Begin at the line below that has "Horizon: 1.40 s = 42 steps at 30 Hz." and stop after the line that has "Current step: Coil". Please restate only those lines, word for word.

(MATERIAL FOR THE TASK):

########################################

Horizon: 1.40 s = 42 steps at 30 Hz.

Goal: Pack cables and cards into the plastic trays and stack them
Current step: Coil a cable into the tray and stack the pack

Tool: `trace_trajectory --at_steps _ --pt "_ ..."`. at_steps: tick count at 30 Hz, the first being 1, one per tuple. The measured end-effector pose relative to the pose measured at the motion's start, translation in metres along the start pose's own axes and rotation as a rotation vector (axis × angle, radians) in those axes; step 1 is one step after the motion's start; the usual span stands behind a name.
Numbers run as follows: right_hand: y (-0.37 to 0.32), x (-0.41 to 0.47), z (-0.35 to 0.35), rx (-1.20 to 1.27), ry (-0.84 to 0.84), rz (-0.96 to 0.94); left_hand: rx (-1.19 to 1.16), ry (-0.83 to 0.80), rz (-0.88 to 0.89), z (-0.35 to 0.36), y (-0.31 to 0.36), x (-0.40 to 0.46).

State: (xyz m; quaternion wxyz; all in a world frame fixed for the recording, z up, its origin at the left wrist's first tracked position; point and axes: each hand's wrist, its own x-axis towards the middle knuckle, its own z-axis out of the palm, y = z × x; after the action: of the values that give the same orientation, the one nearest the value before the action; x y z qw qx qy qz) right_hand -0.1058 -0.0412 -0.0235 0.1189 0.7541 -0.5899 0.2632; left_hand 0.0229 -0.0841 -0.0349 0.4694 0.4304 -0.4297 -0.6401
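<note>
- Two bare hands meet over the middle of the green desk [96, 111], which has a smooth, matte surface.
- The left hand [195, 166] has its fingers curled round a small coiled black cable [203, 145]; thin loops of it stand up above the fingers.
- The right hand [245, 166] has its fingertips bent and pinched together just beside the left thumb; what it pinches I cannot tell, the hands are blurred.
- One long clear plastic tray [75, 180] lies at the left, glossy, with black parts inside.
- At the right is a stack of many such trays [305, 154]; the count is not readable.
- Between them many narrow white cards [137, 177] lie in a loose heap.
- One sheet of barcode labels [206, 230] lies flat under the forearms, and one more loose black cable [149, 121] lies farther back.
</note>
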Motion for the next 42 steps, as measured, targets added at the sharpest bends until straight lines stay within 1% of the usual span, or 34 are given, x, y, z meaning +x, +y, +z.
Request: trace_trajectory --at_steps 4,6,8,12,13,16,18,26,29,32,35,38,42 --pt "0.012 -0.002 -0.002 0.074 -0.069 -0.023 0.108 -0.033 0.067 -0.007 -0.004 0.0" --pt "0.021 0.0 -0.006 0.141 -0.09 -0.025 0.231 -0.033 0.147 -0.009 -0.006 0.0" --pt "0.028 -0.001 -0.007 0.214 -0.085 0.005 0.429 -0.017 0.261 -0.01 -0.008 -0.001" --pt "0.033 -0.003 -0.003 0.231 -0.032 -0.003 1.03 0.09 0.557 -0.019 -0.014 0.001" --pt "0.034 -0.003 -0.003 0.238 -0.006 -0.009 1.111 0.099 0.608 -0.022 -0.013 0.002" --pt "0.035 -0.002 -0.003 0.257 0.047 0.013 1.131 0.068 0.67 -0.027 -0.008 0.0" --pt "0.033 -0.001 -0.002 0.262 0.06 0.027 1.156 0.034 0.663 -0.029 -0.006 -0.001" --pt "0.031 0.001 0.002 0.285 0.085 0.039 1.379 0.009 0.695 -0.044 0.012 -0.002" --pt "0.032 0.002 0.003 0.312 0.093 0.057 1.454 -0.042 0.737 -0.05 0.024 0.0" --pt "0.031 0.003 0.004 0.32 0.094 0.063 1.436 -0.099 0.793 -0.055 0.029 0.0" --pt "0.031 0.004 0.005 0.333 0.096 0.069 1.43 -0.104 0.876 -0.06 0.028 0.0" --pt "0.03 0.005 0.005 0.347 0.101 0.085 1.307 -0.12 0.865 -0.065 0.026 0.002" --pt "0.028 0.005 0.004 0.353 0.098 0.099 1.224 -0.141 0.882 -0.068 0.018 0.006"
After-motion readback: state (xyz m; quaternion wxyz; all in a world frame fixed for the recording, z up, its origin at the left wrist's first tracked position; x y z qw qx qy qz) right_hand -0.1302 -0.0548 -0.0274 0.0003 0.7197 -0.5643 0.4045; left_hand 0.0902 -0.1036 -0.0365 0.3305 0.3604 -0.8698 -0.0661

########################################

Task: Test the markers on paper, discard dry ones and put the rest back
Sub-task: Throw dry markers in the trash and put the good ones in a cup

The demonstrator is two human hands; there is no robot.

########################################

(EXERCISE OUTPUT):
Horizon: 1.40 s = 42 steps at 30 Hz.

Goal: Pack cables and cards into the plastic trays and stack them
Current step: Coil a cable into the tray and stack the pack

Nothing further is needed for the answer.